Back in the warehouse, O'Donnell and company end rehearsal with a run through "Copper and Stars." French breaks early, and I follow him downstairs as he gets ready for work. I ask him how he feels now that it's almost over. "It's never going to be over, man," he says. "That's why I moved out here, because of those guys. It's kind of weird and scary and exciting, kind of like any big change. It's like, fuck, what I am going to do? But then it's like, there's so many other things I can do."
"It's sad, you know, but I feel it's necessary, for multiple reasons," says Ricketts when asked the same question. "I mean, it's definitely sad, though. I'm enjoying these practices as much as I'm going to enjoy that show — just playing the songs, you know?"

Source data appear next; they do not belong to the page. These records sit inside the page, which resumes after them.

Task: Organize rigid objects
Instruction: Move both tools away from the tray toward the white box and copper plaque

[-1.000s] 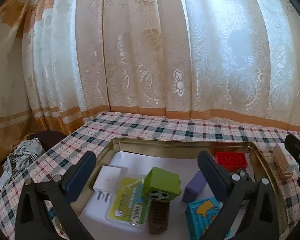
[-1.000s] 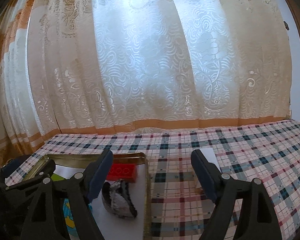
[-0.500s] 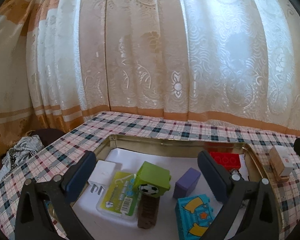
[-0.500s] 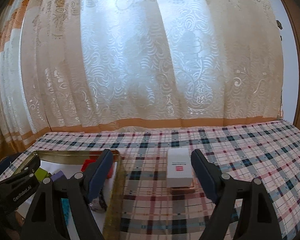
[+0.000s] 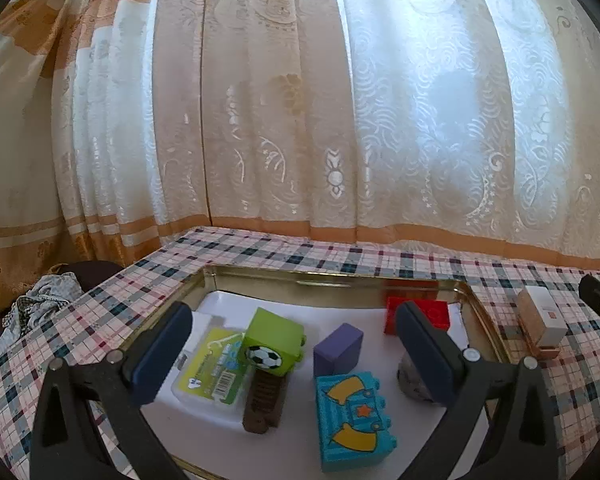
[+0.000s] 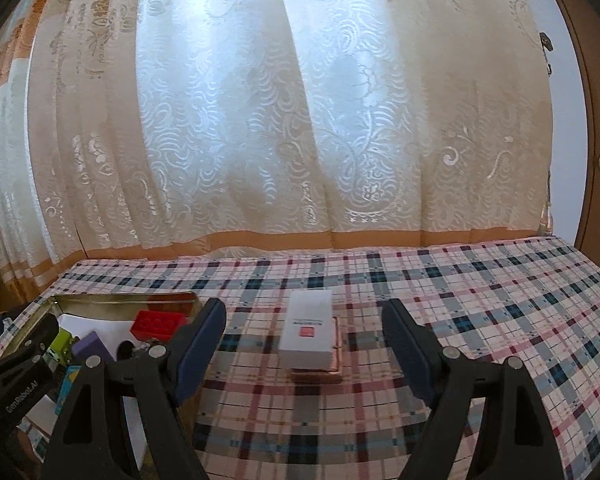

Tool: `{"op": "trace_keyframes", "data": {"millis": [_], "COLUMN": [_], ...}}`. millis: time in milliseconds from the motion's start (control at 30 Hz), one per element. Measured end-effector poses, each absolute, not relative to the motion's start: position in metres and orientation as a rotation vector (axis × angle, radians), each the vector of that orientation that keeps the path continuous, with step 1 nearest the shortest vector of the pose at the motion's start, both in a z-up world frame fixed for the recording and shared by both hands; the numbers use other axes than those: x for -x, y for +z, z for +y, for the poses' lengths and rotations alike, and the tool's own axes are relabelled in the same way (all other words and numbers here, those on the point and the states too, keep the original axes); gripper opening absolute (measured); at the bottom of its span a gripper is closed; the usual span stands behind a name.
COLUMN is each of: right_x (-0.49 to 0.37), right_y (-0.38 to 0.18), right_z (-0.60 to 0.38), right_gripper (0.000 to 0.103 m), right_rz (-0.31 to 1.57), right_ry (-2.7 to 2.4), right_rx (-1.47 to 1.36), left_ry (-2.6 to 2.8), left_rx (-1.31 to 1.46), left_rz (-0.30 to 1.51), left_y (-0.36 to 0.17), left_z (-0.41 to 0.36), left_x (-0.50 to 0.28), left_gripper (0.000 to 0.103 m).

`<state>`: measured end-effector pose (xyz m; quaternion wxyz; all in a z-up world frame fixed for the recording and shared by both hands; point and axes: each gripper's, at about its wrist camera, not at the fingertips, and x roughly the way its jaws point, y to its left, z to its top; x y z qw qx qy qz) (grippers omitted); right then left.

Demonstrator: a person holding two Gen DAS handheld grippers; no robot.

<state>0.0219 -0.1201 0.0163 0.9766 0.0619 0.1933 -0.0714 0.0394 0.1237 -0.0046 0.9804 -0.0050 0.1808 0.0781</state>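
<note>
Two tongs are shown, each spread wide with nothing between its pads. The right tongs (image 6: 302, 344) frame a small white box (image 6: 309, 330), which lies at the centre of the right wrist view on the checked desk (image 6: 480, 320), outside the tin and apparently stacked on a flat, copper-edged item (image 6: 336, 374) whose nature cannot be told. The left tongs (image 5: 292, 354) hang over an open gold-rimmed tin (image 5: 486, 320) lined with white.

Handling, as a judgement: the white box looks like light, stiff card with smooth faces, so it should bear a moderate pinch but may slip or dent if squeezed hard. Its two long side faces, which run parallel to the pads, offer the best hold, taken low enough to be secure yet above the item beneath, so that the box lifts alone.

Views compared: the left wrist view alone shows the tin's contents in full, namely a green cube with a football (image 5: 275, 346), a purple block (image 5: 337, 349), a blue brick (image 5: 354, 420), a red brick (image 5: 432, 314), a yellow-green packet (image 5: 210, 370) and a brown bar (image 5: 264, 404); there the white box appears only small at the right edge. The right wrist view alone shows the box's printed top, the bare desk around it, and a door (image 6: 592, 120) at the upper right.
</note>
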Motion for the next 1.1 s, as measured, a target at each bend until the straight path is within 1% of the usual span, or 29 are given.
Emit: {"op": "trace_keyframes", "data": {"millis": [200,533,833,1100], "right_x": [-0.021,-0.022,-0.019,-0.016], "right_y": [0.012,0.004,0.003,0.003], "right_z": [-0.141,-0.179,-0.205,-0.220], "right_gripper": [0.082,0.082,0.082,0.082], "right_rz": [0.413,0.462,0.481,0.491], "right_ry": [-0.175,-0.233,-0.260,-0.280], "right_rx": [-0.113,-0.109,-0.144,-0.114], "left_ry": [0.148,0.074,0.038,0.003], "left_rx": [0.010,-0.044,-0.100,-0.142], "left_rz": [0.357,0.347,0.340,0.343], "left_y": [-0.004,-0.004,-0.004,-0.004], "left_z": [0.114,0.074,0.043,0.022], "left_x": [-0.034,-0.024,-0.020,-0.018], "left_gripper": [0.103,0.103,0.103,0.103]}}
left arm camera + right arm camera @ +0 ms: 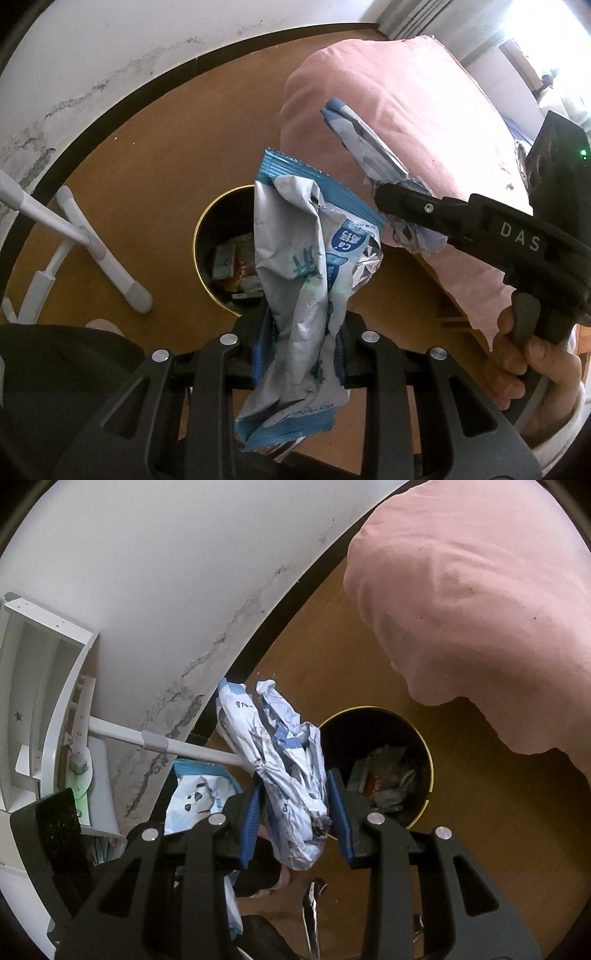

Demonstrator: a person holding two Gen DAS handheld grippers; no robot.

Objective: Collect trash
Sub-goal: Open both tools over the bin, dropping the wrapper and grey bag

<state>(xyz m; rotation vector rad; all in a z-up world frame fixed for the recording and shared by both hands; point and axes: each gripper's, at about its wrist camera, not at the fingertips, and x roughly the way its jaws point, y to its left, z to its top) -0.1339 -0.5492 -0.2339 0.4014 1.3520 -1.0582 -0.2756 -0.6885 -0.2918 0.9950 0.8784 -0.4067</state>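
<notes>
My left gripper [301, 343] is shut on a crumpled blue-and-silver snack wrapper [299, 280] and holds it above the floor, over the near rim of a round black trash bin [207, 229] with a gold rim. The bin holds several pieces of trash. My right gripper [295, 823] is shut on a crumpled white-and-blue wrapper [284, 760], just left of the bin [417, 738]. In the left wrist view the right gripper [384, 195] comes in from the right with that wrapper [362, 144] in its jaws.
A pink bed cover [406, 110] [480, 590] hangs right of the bin. A white rack's legs [92, 240] stand on the wooden floor [159, 155] at the left. White shelving [40, 686] and a blue-white package [199, 794] stand by the stained wall [166, 590].
</notes>
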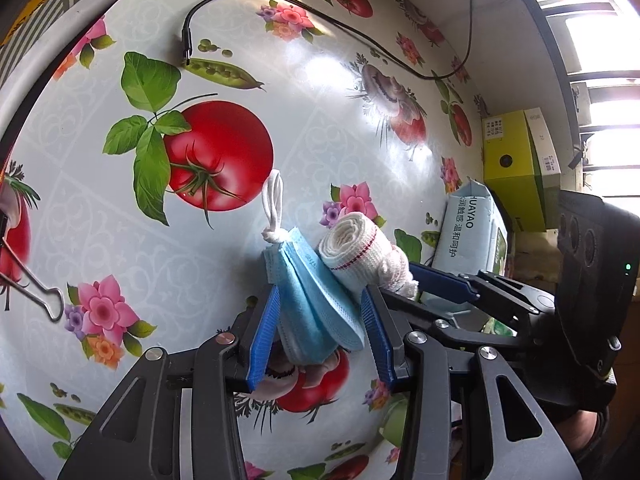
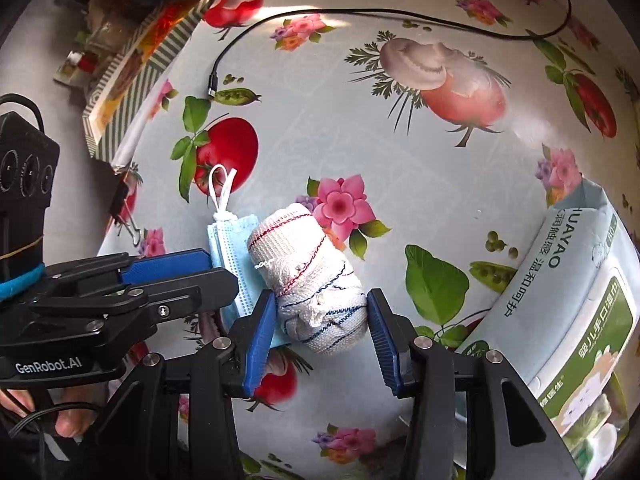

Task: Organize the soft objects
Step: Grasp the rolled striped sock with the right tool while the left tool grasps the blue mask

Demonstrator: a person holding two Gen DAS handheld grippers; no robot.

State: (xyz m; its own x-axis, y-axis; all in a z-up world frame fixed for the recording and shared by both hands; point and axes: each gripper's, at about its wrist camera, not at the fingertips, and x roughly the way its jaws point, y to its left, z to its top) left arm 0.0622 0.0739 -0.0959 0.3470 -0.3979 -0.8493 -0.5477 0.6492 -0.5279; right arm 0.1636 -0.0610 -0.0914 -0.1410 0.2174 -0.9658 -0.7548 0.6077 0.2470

O'Donnell, meanwhile, is a little more downbeat: "It feels like I'm flying to a wake," he says. "It feels like I'm going to a funeral. It doesn't feel cool at all. It doesn't feel as fun as I want it to be. It feels very premature. It doesn't feel right, you know? I'm dragging my feet. You're going to see my boot heels for a mile. I got drug here. I didn't fucking walk into this. I got drug."
"We pretty much all dedicated the past ten years of our lives to it," Ricketts says when asked how much the band has meant to him. "It's everything — you know, it has been."
"How much has it meant to me?" says O'Donnell. "Fuck's sake, man, what a horrible question to ask me. How much has it meant to me? How much has it meant to breathe? I don't really know a good answer for that."